**DIRECTIONS**
The reply to the records below should contain exactly the lines from the line with "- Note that" through the line with "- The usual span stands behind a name", and nothing besides.

**INFORMATION SUPPLIED**

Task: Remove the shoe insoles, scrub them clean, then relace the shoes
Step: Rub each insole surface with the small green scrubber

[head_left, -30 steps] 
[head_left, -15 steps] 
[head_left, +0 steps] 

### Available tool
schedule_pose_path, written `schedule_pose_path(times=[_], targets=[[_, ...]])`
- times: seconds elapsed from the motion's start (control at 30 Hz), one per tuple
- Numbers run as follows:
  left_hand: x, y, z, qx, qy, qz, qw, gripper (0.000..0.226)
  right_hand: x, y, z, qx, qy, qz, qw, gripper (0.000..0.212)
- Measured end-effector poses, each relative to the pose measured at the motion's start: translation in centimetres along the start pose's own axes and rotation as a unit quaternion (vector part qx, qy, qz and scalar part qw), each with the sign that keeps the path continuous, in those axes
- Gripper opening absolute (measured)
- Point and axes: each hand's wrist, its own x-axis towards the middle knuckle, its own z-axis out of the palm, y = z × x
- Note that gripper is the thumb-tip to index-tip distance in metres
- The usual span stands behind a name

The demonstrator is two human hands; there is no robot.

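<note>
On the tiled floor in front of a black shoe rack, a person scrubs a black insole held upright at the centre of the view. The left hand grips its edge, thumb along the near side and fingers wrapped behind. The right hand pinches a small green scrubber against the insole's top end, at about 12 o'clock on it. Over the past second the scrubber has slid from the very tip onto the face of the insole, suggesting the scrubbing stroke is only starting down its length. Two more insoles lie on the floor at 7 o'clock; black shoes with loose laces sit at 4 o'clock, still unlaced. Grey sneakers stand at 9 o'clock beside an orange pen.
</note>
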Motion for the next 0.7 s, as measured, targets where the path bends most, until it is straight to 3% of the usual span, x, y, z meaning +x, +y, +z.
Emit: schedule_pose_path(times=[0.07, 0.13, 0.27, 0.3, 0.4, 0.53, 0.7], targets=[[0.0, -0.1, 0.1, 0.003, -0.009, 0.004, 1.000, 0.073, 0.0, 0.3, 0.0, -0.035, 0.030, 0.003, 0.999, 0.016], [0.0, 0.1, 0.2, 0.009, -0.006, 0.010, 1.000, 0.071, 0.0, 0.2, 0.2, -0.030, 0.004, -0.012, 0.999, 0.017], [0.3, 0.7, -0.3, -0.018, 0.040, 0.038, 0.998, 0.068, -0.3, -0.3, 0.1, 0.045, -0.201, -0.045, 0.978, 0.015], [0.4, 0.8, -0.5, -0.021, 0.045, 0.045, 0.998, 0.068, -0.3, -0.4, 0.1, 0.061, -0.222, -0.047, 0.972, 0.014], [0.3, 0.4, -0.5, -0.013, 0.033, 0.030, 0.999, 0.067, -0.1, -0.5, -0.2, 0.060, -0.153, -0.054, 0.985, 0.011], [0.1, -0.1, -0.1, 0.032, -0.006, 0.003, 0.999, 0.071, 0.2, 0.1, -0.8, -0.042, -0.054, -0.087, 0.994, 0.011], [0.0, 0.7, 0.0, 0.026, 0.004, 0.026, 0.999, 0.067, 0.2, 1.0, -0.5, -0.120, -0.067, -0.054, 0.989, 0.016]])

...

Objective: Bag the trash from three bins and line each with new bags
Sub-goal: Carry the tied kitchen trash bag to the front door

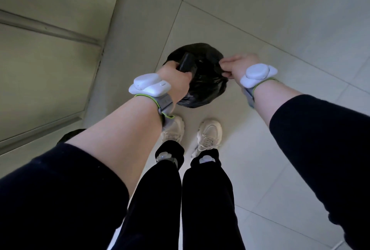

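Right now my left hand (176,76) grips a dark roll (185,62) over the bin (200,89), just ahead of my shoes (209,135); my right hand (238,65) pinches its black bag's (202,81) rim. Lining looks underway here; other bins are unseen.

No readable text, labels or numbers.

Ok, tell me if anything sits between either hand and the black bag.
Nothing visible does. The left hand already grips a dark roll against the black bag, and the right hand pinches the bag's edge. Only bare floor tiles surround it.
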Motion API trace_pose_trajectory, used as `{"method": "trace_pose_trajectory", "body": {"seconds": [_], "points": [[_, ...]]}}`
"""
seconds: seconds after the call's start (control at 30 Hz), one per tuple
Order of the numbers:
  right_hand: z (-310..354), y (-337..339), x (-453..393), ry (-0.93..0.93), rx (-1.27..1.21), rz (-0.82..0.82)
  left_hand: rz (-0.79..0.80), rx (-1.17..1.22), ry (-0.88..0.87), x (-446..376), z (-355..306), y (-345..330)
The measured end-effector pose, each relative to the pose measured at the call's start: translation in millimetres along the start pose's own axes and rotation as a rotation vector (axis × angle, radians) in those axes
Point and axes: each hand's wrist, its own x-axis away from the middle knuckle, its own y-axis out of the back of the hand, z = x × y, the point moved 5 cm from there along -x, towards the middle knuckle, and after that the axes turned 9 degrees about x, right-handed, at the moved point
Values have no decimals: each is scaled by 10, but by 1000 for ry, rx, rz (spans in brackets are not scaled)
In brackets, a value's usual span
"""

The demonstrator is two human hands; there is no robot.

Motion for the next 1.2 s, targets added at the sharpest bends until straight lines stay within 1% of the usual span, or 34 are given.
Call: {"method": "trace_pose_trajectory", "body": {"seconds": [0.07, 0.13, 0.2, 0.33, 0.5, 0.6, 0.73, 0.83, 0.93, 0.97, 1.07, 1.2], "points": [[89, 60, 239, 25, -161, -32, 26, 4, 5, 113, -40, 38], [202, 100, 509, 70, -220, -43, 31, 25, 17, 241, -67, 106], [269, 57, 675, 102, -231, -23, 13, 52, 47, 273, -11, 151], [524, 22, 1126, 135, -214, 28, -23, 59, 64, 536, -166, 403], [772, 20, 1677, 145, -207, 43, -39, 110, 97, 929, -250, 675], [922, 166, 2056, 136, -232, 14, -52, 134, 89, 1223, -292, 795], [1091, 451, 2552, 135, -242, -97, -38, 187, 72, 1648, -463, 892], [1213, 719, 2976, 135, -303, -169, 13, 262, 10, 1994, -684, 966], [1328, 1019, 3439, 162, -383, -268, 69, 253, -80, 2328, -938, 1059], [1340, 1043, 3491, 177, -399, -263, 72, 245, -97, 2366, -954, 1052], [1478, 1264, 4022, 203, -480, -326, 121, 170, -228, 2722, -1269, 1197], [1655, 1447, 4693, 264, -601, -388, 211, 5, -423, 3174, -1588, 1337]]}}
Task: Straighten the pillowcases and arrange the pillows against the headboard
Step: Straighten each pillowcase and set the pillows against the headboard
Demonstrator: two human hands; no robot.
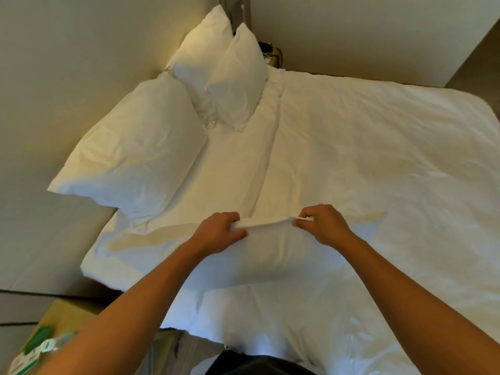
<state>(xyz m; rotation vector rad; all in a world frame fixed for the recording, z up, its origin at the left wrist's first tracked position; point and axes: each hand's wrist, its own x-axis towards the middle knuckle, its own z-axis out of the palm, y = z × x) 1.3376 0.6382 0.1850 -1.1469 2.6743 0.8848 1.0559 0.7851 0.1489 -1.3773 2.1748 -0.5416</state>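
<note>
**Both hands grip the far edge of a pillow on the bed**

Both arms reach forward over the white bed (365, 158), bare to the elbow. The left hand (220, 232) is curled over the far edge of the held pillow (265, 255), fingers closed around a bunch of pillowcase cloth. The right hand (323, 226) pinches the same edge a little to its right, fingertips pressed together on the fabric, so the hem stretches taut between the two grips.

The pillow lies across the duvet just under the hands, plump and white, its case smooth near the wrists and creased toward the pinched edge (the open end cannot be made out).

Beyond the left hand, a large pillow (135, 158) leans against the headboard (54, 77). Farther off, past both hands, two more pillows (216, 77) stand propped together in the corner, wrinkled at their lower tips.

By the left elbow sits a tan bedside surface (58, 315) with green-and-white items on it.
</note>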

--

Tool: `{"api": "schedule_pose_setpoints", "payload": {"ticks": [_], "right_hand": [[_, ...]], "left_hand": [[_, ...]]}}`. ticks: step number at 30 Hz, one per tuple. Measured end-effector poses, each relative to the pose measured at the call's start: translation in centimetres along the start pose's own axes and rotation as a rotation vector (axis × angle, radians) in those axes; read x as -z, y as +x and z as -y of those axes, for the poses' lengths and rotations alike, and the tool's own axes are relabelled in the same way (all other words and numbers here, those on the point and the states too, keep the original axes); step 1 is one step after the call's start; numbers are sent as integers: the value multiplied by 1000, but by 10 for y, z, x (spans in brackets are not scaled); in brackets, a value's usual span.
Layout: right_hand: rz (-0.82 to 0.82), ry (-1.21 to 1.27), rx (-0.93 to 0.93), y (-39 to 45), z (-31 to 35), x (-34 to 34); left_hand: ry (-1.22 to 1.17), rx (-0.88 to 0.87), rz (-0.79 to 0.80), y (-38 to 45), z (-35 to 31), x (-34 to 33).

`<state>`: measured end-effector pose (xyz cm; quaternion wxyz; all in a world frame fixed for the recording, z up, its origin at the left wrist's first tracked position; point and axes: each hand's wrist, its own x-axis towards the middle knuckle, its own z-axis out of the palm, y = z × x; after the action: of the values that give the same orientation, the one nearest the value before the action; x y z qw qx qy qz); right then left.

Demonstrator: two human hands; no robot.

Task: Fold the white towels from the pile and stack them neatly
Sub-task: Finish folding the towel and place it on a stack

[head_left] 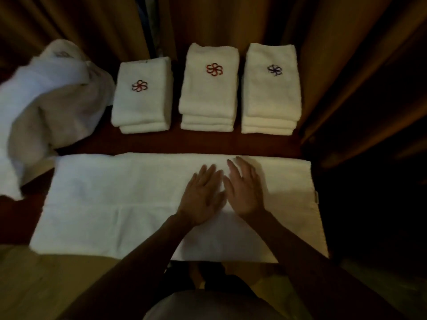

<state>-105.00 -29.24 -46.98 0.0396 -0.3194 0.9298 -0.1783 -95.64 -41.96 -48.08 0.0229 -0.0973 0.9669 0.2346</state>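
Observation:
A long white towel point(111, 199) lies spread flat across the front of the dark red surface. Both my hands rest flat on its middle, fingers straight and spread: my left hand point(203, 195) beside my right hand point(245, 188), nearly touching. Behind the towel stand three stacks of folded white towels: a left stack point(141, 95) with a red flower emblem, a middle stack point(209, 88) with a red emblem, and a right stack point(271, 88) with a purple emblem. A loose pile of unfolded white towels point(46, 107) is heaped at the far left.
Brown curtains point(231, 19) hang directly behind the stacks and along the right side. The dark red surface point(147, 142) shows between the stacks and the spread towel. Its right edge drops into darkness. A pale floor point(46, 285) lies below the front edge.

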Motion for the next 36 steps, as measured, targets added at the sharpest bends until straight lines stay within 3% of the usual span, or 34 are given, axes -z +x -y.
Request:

**ANSWER AREA**
- Note that gripper is the thumb-tip to index-tip distance in metres
- The usual span stands behind a name

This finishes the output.